YOUR ASSIGNMENT → When the listing below reaches the line that has "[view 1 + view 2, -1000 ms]", start reproducing exactly; stop after the line that has "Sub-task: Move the", and drop the pictures.

[[ INFORMATION SUPPLIED, beginning ]]

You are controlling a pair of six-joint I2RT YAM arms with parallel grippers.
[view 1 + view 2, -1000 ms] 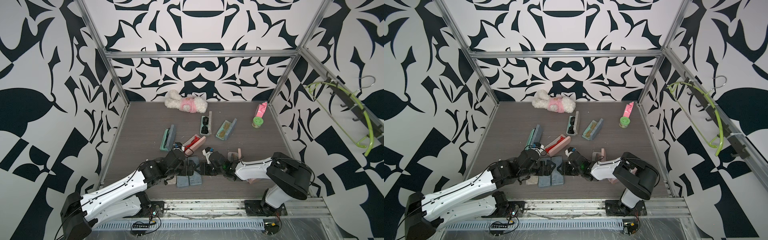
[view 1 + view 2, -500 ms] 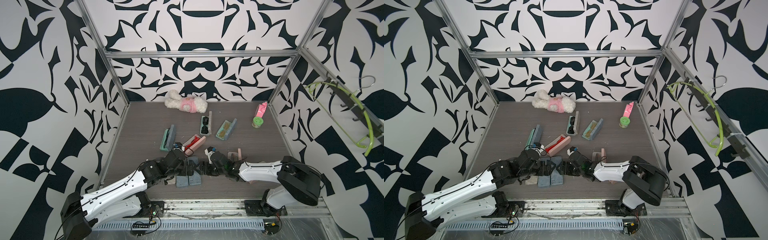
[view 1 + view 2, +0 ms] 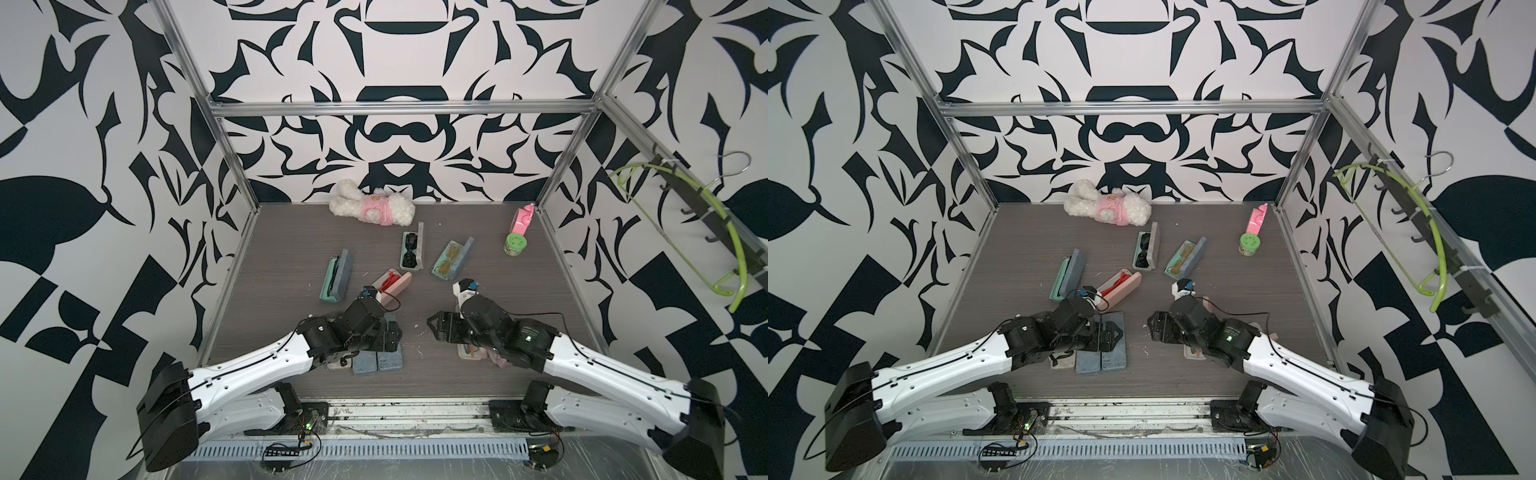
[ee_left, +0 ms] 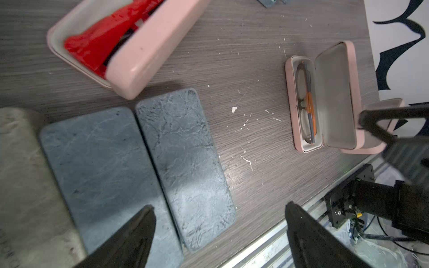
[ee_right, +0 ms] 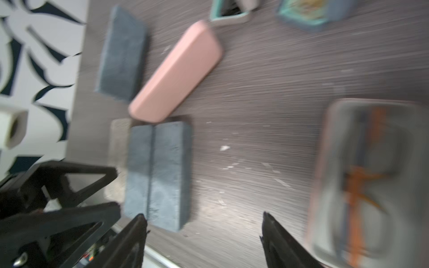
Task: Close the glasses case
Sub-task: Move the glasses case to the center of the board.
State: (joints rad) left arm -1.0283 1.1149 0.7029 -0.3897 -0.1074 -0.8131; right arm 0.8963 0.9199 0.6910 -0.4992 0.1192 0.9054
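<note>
Wood tabletop (image 3: 291, 249): pink case (image 4: 325, 102) open, long axis prob. front-back.

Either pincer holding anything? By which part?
Nothing held: left pincer open above the blue cases; right pincer open over the table beside the open pink case.

Left arm (image 3: 266, 365), right arm (image 3: 602, 370): white shells, black joints, thin black cables alongside, small dark screws. Left gripper (image 4: 218, 206): black wedge fingers (image 4: 130, 239). Green light (image 3: 528, 337) on right arm.
</note>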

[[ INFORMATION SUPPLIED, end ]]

ANSWER SECTION →
[view 1 + view 2, -1000 ms] 
[view 1 + view 2, -500 ms] 
[view 1 + view 2, +0 ms] 
[ee_left, +0 ms] 
[ee_right, +0 ms] 
Task: Close the glasses case
Sub-task: Move the glasses case to the center of the board.

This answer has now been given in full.